I needed to get home and get into the garage somehow. Maybe I could smash a brick through the garage window and save Albert before my parents found him.
When we’d finally finished the cake and ice cream, I said, “I need to go check on something at home.”
“What do you need to check?” Miranda said.
“Time to open presents!” Mrs. Tan called from the kitchen door. “I was going to have you come inside, but everyone’s still too wet, so the presents are out on the driveway. Are you ready?”
“Yes!” Miranda cried. Then she looked at me. “Can you wait to go home until after we open presents? I’m so excited to see what’s in the wagon.”
I started to shake my head. I couldn’t wait. It was now or never.
“Please?” Miranda said.
On the driveway stood a stack of presents and a chair for Miranda. Mrs. Tan had laid a blanket out beside the chair for the rest of us to sit and watch the great present opening.
“We’ll get the wagon out last,” Miranda said as I sat down on a corner of the blanket. “Is that all right?”
No, I thought. Do it first, so I can go home. “Sure,” I said with a worn-out sigh. Even if my parents had left our garage unlocked, and I found Albert there in the bag, I couldn’t take him over to Georgie’s. Not with everyone sitting on Miranda’s driveway. They’d see me walking down the street. They’d see me walking across the street. They would see me and know I was up to no good.

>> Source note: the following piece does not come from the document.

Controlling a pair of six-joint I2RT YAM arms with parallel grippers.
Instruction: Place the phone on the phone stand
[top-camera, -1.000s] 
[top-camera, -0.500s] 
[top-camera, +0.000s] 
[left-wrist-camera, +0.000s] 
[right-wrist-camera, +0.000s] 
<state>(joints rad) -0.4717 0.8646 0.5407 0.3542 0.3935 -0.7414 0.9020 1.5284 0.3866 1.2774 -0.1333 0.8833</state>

Miranda began opening her gifts one by one. There was a real live karaoke machine, pom-poms, a fashion-design kit, and nail polish.
“Has my dad called?” I asked Mrs. Tan when this lame-o present had been opened.
Mrs. Tan shook her head at me. “Not yet.”
Then Josh handed Miranda his gift. Miranda tore off the wrapping paper. It was a stuffed sea anemone. Josh pointed to the tag. “It’s from the endangered species catalogue,” he said. “When you buy one, you help save a real sea anemone.”